Similarly, the minimum salary that white-collar employees can earn without triggering overtime pay is also subject to state adjustment. The U.S. Department of Labor recently published a new, higher salary threshold ($684/week or $35,568/year) taking effect in 2020, and that has renewed attention at the state level. California, Maine (rising to $36,000 next year), New York, and Pennsylvania already have higher salary thresholds; Washington State is finalizing its new regulations on the subject; and Michigan’s Governor recently announced plans to raise that state’s salary threshold to approximately $51,000 per year. Other states are looking at the issue and several are likely to pursue legislative and regulatory action early in the year.
Finally, the subject of mandated employment benefits must be considered. Multiple states considered paid leave bills in 2019. Maine enacted a law requiring employers, including nonprofits, with 11 or more employees to provide paid leave up to 40 hours per year for employees. Colorado set up a study of a paid family and medical leave program and numerous other states, including some in more conservative parts of the country, are expected to reconsider bills that didn’t quite make it through the legislative process this year.
These three subject areas — charitable giving incentives, taxing tax-exempts, and workplace policies — certainly aren’t the totality of action we’re likely to see in the states in 2020. Spending decisions, as always, will create winners and losers; and in states with declining economies, more nonprofits tend to be losers.
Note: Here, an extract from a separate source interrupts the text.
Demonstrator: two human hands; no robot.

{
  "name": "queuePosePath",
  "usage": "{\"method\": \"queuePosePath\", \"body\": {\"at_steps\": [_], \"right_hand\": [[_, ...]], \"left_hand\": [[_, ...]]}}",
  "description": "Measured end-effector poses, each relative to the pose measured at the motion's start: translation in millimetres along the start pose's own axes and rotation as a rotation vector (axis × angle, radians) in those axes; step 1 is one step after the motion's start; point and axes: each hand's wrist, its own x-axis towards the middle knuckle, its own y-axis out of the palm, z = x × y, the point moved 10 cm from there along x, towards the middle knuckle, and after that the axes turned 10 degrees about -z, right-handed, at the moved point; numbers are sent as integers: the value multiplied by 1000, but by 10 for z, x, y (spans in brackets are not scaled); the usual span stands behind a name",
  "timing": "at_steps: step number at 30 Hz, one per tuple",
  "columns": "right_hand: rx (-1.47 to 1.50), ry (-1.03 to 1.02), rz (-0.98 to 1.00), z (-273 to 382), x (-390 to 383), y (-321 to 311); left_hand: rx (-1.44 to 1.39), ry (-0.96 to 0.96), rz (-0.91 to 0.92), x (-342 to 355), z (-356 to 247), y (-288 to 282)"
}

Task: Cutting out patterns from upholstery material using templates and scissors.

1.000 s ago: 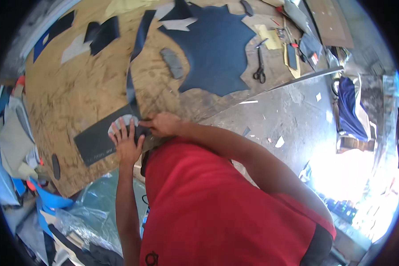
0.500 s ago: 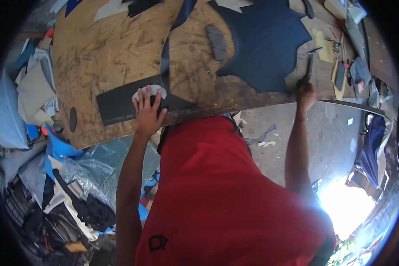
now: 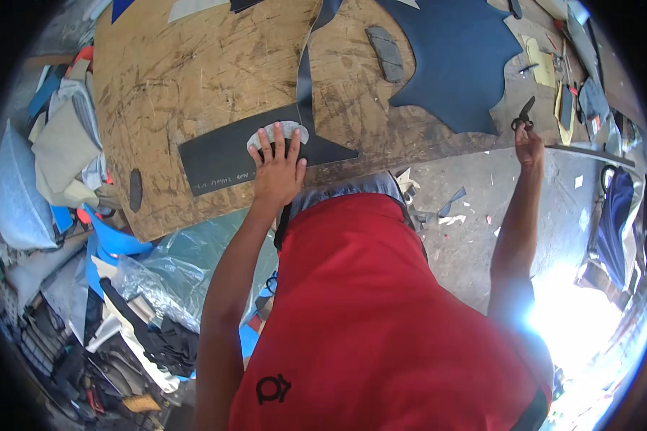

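My left hand (image 3: 279,176) lies flat with fingers spread, fingertips on a pale grey half-round piece (image 3: 292,131). Under it is a long dark sheet (image 3: 219,159) with faint handwriting and a pointed right end, close to the table's near edge. A narrow dark strip (image 3: 304,86) runs from this sheet toward the far side. At the right part of the near edge, my right hand (image 3: 530,147) is closed round a pair of dark scissors (image 3: 526,113), blades pointing away from me. Part of the handles is hidden by my fingers.
A large dark blue hide-shaped sheet (image 3: 456,68) covers the table's right side, beside a dark grey block (image 3: 386,54). A small dark oblong piece (image 3: 136,189) lies at the left edge of the scratched wooden table (image 3: 187,79). Piled fabric scraps (image 3: 68,133) crowd the left.
The whole view has shifted, moving the table rightward in the picture. My left hand stays on the half-round piece. The scissors in my right hand look shorter and more tilted.
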Motion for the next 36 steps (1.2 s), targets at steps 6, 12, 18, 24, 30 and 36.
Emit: {"method": "queuePosePath", "body": {"at_steps": [6,12,18,24,30,36], "right_hand": [[370,427,918,-2623,-2317,634],[-276,170,581,-5125,-3748,429],[-255,81,445,-5969,-3996,443],[-165,-13,357,-6185,-3790,840],[-157,-54,306,-6176,-3701,997],[-179,-75,295,-6174,-3688,1015]], "left_hand": [[105,118,149,-2,67,51],[142,231,57,79,107,5],[136,265,109,68,68,18],[157,273,115,54,87,25],[176,269,143,58,77,46],[180,257,132,67,66,30]]}}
The 2020 census still needs extra help from the states and their nonprofit partners.
Increasing political acrimony leading up to the elections will make nonprofit nonpartisanship even more essential, and that could entice states to follow New York’s lead in incorporating the text of the federal Johnson Amendment into state tax law — just in case the IRS truly abdicates enforcement of the longstanding law.
All of this legislating will take place while the presidential primaries are raging and lawmakers in 45 states are rushing to wrap up their sessions at the State House to start campaigning. Perhaps the best advice is to rest up now, because 2020 will be as (or more) frenetic than ever in the states and nonprofits have much to gain or lose.
David L. Thompson is vice president of public policy for the National Council of Nonprofits in Washington, D.C.